Work required:
From the data below, return the exact lines starting at the line containing "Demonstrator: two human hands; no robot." and ending at the line containing "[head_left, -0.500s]", both included, and nothing else.

Items listed in a dataset:
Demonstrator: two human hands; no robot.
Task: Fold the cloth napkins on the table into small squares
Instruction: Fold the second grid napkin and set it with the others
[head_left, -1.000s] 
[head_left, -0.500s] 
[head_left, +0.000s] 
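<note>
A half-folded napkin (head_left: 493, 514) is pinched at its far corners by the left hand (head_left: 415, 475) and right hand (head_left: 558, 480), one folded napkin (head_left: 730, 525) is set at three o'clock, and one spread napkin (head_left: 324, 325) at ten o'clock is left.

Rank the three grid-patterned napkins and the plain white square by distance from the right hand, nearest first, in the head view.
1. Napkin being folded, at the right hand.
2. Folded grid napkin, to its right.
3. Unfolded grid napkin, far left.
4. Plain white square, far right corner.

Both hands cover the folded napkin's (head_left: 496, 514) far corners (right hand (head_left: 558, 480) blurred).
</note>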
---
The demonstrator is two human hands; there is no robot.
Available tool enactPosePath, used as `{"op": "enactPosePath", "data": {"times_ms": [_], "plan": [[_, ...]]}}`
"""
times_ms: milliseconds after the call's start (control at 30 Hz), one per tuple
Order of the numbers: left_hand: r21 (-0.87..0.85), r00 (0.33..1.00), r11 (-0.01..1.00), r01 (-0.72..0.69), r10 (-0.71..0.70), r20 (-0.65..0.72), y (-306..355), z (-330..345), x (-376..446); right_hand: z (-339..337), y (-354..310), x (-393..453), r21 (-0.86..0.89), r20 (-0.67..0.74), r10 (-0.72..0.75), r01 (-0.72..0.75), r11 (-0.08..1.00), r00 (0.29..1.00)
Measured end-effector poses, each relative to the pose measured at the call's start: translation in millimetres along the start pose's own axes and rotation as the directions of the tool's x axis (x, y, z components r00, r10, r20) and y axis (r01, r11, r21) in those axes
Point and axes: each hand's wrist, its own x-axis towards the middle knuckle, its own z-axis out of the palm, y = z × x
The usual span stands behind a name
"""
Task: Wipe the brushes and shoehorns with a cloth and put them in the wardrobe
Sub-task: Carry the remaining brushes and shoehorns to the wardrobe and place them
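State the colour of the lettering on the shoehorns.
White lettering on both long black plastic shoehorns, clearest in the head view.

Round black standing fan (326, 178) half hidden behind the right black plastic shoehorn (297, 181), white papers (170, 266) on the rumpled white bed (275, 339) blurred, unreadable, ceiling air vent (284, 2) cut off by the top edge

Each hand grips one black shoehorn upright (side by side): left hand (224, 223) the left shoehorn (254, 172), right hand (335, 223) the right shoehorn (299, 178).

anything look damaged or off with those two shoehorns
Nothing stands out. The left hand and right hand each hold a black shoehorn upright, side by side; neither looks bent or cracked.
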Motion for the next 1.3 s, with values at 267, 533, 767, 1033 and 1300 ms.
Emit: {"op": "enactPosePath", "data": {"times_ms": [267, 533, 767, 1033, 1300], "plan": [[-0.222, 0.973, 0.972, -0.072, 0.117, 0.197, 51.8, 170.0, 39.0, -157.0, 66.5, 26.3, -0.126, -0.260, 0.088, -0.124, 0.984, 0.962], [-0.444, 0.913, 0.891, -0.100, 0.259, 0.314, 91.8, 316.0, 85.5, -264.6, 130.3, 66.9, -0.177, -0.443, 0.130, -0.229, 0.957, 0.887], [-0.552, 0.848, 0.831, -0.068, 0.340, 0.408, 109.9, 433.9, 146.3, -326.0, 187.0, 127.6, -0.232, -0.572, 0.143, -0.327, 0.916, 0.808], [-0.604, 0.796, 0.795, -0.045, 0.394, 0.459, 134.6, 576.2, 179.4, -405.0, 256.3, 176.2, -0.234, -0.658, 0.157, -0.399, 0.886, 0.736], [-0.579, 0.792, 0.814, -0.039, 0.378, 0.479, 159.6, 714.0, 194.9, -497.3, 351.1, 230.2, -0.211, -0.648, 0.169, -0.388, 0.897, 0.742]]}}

Solution to this problem:
Demonstrator: two human hands; no robot.
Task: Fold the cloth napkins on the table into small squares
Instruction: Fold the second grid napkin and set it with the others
[head_left, -1.000s] 
[head_left, -0.500s] 

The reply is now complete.